### [Your objective]
Every record must be repeated exactly, with no omission.
*** Data ***
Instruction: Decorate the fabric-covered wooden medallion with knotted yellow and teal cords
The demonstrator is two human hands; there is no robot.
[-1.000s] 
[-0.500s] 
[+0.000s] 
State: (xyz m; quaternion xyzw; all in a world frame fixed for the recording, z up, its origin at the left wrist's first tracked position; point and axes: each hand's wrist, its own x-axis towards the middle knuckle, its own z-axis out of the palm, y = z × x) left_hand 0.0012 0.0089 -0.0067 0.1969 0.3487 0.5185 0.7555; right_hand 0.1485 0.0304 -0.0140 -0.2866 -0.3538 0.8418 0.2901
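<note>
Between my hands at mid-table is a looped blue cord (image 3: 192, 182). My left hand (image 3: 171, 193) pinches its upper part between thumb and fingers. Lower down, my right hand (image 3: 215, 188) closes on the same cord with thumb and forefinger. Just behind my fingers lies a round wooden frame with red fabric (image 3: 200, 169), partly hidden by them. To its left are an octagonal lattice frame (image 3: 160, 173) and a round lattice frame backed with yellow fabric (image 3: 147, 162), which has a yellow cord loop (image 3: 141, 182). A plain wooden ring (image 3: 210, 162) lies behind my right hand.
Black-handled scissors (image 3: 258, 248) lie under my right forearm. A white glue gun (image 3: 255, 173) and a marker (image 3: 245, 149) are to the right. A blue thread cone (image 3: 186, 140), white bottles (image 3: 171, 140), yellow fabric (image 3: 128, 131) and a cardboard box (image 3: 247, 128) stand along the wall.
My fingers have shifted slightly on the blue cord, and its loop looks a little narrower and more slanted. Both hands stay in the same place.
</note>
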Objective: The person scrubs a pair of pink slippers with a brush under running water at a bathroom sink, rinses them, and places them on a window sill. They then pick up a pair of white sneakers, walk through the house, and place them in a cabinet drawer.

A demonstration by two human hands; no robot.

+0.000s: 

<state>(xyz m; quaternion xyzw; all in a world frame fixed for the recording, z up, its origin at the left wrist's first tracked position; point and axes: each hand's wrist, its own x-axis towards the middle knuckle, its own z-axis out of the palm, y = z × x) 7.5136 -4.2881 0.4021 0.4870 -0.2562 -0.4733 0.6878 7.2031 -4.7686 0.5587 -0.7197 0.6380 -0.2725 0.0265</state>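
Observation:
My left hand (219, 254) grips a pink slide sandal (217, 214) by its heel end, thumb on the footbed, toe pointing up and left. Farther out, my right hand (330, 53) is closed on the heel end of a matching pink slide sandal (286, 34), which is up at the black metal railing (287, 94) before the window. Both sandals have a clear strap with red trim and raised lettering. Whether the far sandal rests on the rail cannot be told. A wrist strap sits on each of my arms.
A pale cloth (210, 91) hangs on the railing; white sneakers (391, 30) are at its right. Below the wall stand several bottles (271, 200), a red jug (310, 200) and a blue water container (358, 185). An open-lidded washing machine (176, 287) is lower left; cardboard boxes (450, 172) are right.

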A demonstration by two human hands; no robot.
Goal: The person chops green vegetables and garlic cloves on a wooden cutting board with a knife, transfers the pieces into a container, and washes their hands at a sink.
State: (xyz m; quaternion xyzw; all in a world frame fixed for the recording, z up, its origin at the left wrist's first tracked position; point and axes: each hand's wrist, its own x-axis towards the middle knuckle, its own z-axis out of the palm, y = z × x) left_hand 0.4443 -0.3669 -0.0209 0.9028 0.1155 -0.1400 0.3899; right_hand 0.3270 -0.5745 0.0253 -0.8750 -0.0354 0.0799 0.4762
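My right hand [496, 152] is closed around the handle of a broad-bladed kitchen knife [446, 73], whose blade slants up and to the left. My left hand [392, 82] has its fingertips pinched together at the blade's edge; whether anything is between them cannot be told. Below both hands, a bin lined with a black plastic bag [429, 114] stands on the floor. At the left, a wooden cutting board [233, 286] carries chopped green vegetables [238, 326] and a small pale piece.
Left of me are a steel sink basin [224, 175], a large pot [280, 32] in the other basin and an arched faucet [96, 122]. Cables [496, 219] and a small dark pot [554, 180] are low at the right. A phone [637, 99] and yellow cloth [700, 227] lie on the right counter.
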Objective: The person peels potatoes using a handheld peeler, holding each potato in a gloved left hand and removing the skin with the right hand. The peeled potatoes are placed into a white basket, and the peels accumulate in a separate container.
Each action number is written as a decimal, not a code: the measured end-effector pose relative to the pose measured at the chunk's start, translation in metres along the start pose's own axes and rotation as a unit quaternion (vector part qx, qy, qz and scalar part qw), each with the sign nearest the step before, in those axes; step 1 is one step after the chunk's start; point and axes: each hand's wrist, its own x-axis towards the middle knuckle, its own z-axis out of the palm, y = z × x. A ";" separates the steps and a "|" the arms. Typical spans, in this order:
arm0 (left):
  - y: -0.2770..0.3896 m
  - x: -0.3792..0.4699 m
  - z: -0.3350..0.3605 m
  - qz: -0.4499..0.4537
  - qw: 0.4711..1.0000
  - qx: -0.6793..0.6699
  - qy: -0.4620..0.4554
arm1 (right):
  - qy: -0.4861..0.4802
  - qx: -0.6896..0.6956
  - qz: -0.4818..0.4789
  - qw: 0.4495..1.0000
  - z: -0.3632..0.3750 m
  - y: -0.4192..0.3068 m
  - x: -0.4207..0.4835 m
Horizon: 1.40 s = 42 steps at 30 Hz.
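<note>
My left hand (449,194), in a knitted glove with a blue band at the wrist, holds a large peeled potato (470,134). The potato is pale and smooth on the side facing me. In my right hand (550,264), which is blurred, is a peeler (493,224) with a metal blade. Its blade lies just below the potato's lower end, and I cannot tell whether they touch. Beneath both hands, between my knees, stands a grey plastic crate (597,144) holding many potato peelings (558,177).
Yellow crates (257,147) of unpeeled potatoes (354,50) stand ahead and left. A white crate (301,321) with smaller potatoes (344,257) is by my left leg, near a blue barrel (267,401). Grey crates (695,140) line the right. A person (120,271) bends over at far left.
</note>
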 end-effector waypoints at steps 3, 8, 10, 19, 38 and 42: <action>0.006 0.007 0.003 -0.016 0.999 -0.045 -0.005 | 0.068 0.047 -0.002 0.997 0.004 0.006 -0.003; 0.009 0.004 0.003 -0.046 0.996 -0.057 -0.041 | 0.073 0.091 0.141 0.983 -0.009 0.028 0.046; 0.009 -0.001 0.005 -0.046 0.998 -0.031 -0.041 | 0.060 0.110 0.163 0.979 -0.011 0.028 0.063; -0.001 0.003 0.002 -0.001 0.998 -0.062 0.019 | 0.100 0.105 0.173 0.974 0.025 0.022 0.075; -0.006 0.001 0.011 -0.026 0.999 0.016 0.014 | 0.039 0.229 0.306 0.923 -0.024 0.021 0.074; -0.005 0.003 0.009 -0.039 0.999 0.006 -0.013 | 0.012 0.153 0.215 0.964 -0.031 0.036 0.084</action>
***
### [Solution]
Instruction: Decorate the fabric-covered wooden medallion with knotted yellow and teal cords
The demonstrator is two human hands; there is no robot.
[-1.000s] 
[-0.500s] 
[+0.000s] 
State: (xyz m; quaternion xyzw; all in a world frame fixed for the recording, z up, its origin at the left wrist's first tracked position; point and axes: each hand's wrist, its own x-axis towards the middle knuckle, its own z-axis out of the palm, y = z × x) left_hand 0.0012 0.0089 -0.0067 0.1969 0.3487 0.5185 0.7555; right_hand 0.1485 0.0304 -0.0140 -0.2866 -0.3538 0.8418 0.2901
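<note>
Between my hands at mid-table is a looped blue cord (image 3: 192, 182). My left hand (image 3: 171, 193) pinches its upper part between thumb and fingers. Lower down, my right hand (image 3: 215, 188) closes on the same cord with thumb and forefinger. Just behind my fingers lies a round wooden frame with red fabric (image 3: 200, 169), partly hidden by them. To its left are an octagonal lattice frame (image 3: 160, 173) and a round lattice frame backed with yellow fabric (image 3: 147, 162), which has a yellow cord loop (image 3: 141, 182). A plain wooden ring (image 3: 210, 162) lies behind my right hand.
Black-handled scissors (image 3: 258, 248) lie under my right forearm. A white glue gun (image 3: 255, 173) and a marker (image 3: 245, 149) are to the right. A blue thread cone (image 3: 186, 140), white bottles (image 3: 171, 140), yellow fabric (image 3: 128, 131) and a cardboard box (image 3: 247, 128) stand along the wall.
My fingers have shifted slightly on the blue cord, and its loop looks a little narrower and more slanted. Both hands stay in the same place.
</note>
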Objective: The person scrubs a pair of pink slippers with a brush under running water at a bathroom sink, rinses them, and places them on a window sill. They then pick up a pair of white sneakers, walk through the house, and place them in a cabinet drawer.

A demonstration by two human hands; no robot.

+0.000s: 

<state>(xyz m; quaternion xyzw; all in a world frame fixed for the recording, z up, its origin at the left wrist's first tracked position; point and axes: each hand's wrist, its own x-axis towards the middle knuckle, its own z-axis out of the palm, y = z × x) 7.5136 -4.2881 0.4021 0.4870 -0.2562 -0.4733 0.6878 7.2031 -4.7686 0.5587 -0.7197 0.6380 -0.2725 0.0265</state>
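Observation:
My left hand (219, 254) grips a pink slide sandal (217, 214) by its heel end, thumb on the footbed, toe pointing up and left. Farther out, my right hand (330, 53) is closed on the heel end of a matching pink slide sandal (286, 34), which is up at the black metal railing (287, 94) before the window. Both sandals have a clear strap with red trim and raised lettering. Whether the far sandal rests on the rail cannot be told. A wrist strap sits on each of my arms.
A pale cloth (210, 91) hangs on the railing; white sneakers (391, 30) are at its right. Below the wall stand several bottles (271, 200), a red jug (310, 200) and a blue water container (358, 185). An open-lidded washing machine (176, 287) is lower left; cardboard boxes (450, 172) are right.
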
A demonstration by two human hands; no robot.
Goal: The person chops green vegetables and garlic cloves on a wooden cutting board with a knife, transfers the pieces into a container, and washes their hands at a sink.
State: (xyz m; quaternion xyzw; all in a world frame fixed for the recording, z up, its origin at the left wrist's first tracked position; point and axes: each hand's wrist, its own x-axis towards the middle knuckle, its own z-axis out of the palm, y = z × x) left_hand 0.4443 -0.3669 -0.0209 0.9028 0.1155 -0.1400 0.3899; right_hand 0.3270 -0.5745 0.0253 -0.8750 -0.0354 0.0799 0.4762
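My right hand [496, 152] is closed around the handle of a broad-bladed kitchen knife [446, 73], whose blade slants up and to the left. My left hand [392, 82] has its fingertips pinched together at the blade's edge; whether anything is between them cannot be told. Below both hands, a bin lined with a black plastic bag [429, 114] stands on the floor. At the left, a wooden cutting board [233, 286] carries chopped green vegetables [238, 326] and a small pale piece.
Left of me are a steel sink basin [224, 175], a large pot [280, 32] in the other basin and an arched faucet [96, 122]. Cables [496, 219] and a small dark pot [554, 180] are low at the right. A phone [637, 99] and yellow cloth [700, 227] lie on the right counter.
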Objective: The person peels potatoes using a handheld peeler, holding each potato in a gloved left hand and removing the skin with the right hand. The peeled potatoes are placed into a white basket, and the peels accumulate in a separate container.
Each action number is written as a decimal, not a code: the measured end-effector pose relative to the pose measured at the chunk's start, translation in metres along the start pose's own axes and rotation as a unit quaternion (vector part qx, qy, qz and scalar part qw), each with the sign nearest the step before, in those axes; step 1 is one step after the chunk's start; point and axes: each hand's wrist, its own x-axis towards the middle knuckle, its own z-axis out of the palm, y = z × x. A ";" separates the steps and a "|" the arms. Typical spans, in this order:
arm0 (left):
  - y: -0.2770..0.3896 m
  - x: -0.3792..0.4699 m
  - z: -0.3350..0.3605 m
  - qz: -0.4499..0.4537
  - qw: 0.4711..1.0000
  - qx: -0.6793..0.6699
  - qy: -0.4620..0.4554
arm1 (right):
  - qy: -0.4861..0.4802
  - qx: -0.6896..0.6956
  - qz: -0.4818..0.4789
  - qw: 0.4495..1.0000
  - z: -0.3632..0.3750 m
  - y: -0.4192..0.3068 m
  - x: -0.4207..0.4835 m
Horizon: 1.40 s = 42 steps at 30 Hz.
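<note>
My left hand (449,194), in a knitted glove with a blue band at the wrist, holds a large peeled potato (470,134). The potato is pale and smooth on the side facing me. In my right hand (550,264), which is blurred, is a peeler (493,224) with a metal blade. Its blade lies just below the potato's lower end, and I cannot tell whether they touch. Beneath both hands, between my knees, stands a grey plastic crate (597,144) holding many potato peelings (558,177).
Yellow crates (257,147) of unpeeled potatoes (354,50) stand ahead and left. A white crate (301,321) with smaller potatoes (344,257) is by my left leg, near a blue barrel (267,401). Grey crates (695,140) line the right. A person (120,271) bends over at far left.
</note>
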 end-effector waypoints at steps 3, 8, 10, 19, 38 and 42: <action>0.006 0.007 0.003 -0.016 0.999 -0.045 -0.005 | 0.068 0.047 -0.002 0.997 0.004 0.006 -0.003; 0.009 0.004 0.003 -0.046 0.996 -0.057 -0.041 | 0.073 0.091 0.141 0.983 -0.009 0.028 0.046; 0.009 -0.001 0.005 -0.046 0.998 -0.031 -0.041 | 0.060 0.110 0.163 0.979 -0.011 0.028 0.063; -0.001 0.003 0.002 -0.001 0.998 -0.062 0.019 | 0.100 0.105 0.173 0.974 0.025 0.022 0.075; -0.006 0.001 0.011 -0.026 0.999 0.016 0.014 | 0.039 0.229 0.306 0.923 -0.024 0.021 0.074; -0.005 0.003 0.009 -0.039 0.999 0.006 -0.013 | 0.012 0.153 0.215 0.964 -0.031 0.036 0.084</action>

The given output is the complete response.